Providing information, education, and training to build knowledge, develop skills, and change attitudes that will lead to increased independence, productivity, self determination, integration and inclusion (IPSII) for people with developmental disabilities and their families.

Bill Bronston and Friends: The Role of Workers in the Struggle

Produced by Dr. David Goode in 2005

Bill Bronston MD: Everything was minimized in terms of the maximal center of our effort to just survive the insanity and the horror, the violence that was being wreaked on us. You know, the killing of the spirit that came from the place. Believe me, I mean, the struggle there with the workers. The workers saved us. The workers saved us because there was a point in that struggle where the administration called a strike. The administration organized all the workers in the place in order to oppose the parents who they blamed as wanting to fire all the workers under the thesis that the workers were the problem.

And so they, the administration brought all the workers from all the wards, all at one time. They didn't care who the hell was left back on the wards. They brought everybody to the auditorium. And they put all the churchmen up there. And they put three or four of their key worker women voices up there to denounce what was going on, to denounce the parents and to denounce us because… And the FBI was involved, as well, working with the local congressman to discredit us and red-bait us, which is why we had to get on the Dick Cavett Show to blow that stuff away.

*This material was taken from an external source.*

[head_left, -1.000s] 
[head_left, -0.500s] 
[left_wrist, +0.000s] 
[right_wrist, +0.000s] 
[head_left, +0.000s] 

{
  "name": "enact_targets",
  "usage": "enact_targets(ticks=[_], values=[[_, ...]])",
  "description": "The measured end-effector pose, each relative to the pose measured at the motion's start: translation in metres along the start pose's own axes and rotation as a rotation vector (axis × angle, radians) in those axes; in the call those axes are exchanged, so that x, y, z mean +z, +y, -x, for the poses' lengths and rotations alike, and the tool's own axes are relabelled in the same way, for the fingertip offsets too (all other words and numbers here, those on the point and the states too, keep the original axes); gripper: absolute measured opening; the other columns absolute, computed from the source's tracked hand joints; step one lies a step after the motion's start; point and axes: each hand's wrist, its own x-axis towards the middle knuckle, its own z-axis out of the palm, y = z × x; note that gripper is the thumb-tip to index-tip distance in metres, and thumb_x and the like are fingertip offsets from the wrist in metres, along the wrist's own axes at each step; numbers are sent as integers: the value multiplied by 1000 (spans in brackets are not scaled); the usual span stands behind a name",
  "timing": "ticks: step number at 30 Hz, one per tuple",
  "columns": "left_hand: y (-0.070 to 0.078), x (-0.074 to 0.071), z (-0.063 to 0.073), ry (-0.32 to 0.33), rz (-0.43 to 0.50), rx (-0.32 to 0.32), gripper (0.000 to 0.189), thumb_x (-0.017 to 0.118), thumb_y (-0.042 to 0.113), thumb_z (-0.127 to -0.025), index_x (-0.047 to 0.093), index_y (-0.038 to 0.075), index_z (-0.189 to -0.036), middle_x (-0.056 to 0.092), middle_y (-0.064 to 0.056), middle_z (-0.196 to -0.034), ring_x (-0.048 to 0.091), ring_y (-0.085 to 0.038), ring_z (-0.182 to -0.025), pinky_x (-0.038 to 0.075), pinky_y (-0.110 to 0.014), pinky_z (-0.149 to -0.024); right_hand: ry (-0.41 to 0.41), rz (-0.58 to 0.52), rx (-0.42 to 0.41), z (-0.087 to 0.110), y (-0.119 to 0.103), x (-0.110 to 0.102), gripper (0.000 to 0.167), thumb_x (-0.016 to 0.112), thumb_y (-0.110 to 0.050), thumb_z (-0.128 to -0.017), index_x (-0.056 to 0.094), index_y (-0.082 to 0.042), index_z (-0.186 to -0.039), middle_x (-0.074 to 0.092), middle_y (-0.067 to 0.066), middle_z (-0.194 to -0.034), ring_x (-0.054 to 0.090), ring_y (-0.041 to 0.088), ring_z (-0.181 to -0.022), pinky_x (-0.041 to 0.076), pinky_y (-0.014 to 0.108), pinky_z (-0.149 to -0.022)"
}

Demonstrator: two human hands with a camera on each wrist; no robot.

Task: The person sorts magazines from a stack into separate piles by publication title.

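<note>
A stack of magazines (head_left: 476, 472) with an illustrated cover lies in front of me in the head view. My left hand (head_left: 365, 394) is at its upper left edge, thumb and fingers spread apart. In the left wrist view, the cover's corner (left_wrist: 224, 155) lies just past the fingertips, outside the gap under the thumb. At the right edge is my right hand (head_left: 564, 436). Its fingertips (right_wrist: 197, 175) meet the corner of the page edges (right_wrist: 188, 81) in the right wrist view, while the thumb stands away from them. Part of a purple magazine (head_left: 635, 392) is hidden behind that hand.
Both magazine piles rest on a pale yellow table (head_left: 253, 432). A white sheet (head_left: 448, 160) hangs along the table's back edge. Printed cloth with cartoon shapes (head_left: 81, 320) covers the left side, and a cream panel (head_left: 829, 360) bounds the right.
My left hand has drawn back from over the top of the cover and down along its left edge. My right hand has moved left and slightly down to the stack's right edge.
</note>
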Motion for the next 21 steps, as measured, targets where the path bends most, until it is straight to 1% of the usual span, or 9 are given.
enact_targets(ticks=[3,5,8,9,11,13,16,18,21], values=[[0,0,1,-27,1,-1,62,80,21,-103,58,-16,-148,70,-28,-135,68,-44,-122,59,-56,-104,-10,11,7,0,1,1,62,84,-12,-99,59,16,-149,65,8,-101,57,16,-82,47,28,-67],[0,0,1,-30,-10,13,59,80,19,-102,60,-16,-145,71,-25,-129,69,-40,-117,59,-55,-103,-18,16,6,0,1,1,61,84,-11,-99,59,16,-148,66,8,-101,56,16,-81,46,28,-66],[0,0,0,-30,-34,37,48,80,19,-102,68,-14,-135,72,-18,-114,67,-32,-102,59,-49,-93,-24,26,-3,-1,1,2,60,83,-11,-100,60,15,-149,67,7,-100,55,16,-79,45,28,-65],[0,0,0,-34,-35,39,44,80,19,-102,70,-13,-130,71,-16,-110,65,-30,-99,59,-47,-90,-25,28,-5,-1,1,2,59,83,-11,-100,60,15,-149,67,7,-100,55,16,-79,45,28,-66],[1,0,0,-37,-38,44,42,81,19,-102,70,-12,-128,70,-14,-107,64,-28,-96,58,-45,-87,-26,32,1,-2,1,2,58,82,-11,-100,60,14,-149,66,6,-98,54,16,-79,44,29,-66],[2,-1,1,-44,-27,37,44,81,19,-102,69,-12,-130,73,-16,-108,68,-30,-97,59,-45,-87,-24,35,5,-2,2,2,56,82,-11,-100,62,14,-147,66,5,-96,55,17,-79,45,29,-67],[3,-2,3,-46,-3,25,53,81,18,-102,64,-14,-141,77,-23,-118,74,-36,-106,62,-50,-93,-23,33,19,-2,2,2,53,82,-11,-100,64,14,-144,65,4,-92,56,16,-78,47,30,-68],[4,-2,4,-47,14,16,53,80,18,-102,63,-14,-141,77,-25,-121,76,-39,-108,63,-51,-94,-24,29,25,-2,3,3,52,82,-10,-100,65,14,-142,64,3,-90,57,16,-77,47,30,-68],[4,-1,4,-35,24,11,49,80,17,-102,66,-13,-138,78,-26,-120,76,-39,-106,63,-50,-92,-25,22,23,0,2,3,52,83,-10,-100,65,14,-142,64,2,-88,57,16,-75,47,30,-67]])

It was a very complicated struggle, but by that time we had the strength to do that. but the important part was that the administration tried to use the most radical organizing tactic of moving the workers. They took them in buses and sent them to Albany to go complain to the governor at the time. It was absolutely brilliant, brilliant to be able to turn people against each other and to make sure that there was no parent-worker alliance. They could not allow the commonality of motherhood to ever recognize itself.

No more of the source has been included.